## About this exercise
Would you set down every line of the data below exactly as it reads?

## Source data
----

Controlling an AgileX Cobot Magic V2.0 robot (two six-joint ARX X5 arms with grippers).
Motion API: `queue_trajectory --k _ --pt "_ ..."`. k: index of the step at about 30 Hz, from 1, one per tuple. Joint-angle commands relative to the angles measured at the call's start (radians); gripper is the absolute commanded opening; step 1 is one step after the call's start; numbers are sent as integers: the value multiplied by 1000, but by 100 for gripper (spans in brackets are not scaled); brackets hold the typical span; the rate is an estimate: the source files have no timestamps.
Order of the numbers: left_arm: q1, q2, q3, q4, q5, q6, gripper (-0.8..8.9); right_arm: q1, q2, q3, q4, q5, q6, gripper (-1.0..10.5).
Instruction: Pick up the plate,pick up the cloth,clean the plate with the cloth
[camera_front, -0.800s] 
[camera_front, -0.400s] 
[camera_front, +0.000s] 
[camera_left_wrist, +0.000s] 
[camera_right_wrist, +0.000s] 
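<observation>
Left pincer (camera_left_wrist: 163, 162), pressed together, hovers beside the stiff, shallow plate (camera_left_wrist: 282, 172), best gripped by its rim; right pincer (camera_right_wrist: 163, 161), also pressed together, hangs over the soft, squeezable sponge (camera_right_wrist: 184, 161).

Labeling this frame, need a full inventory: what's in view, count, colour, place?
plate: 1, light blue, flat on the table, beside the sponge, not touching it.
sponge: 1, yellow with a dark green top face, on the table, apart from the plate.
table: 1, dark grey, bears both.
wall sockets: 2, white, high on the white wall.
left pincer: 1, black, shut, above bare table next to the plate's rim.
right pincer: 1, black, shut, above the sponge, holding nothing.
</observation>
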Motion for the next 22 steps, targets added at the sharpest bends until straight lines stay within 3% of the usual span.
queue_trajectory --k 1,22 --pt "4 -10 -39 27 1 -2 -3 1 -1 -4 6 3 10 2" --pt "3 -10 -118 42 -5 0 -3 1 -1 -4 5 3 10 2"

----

## Result below
Controlling an AgileX Cobot Magic V2.0 robot (two six-joint ARX X5 arms with grippers).
Motion API: `queue_trajectory --k _ --pt "_ ..."`. k: index of the step at about 30 Hz, from 1, one per tuple. Joint-angle commands relative to the angles measured at the call's start (radians); gripper is the absolute commanded opening; step 1 is one step after the call's start; numbers are sent as integers: the value multiplied by 1000, but by 100 for gripper (spans in brackets are not scaled); brackets hold the typical span; the rate is an estimate: the source files have no timestamps.
Order of the numbers: left_arm: q1, q2, q3, q4, q5, q6, gripper (-0.8..8.9); right_arm: q1, q2, q3, q4, q5, q6, gripper (-1.0..10.5).
Instruction: Pick up the plate,pick up the cloth,clean the plate with the cloth
[camera_front, -0.800s] 
[camera_front, -0.400s] 
[camera_front, +0.000s] 
[camera_left_wrist, +0.000s] 
[camera_right_wrist, +0.000s] 
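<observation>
Left pincer (camera_left_wrist: 163, 162), pressed together, hovers beside the stiff, shallow plate (camera_left_wrist: 282, 172), best gripped by its rim; right pincer (camera_right_wrist: 163, 161), also pressed together, hangs over the soft, squeezable sponge (camera_right_wrist: 184, 161).

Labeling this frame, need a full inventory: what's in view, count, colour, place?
plate: 1, light blue, flat on the table, beside the sponge, not touching it.
sponge: 1, yellow with a dark green top face, on the table, apart from the plate.
table: 1, dark grey, bears both.
wall sockets: 2, white, high on the white wall.
left pincer: 1, black, shut, above bare table next to the plate's rim.
right pincer: 1, black, shut, above the sponge, holding nothing.
</observation>
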Motion for the next 22 steps, targets added at the sharpest bends until straight lines stay within 3% of the usual span.
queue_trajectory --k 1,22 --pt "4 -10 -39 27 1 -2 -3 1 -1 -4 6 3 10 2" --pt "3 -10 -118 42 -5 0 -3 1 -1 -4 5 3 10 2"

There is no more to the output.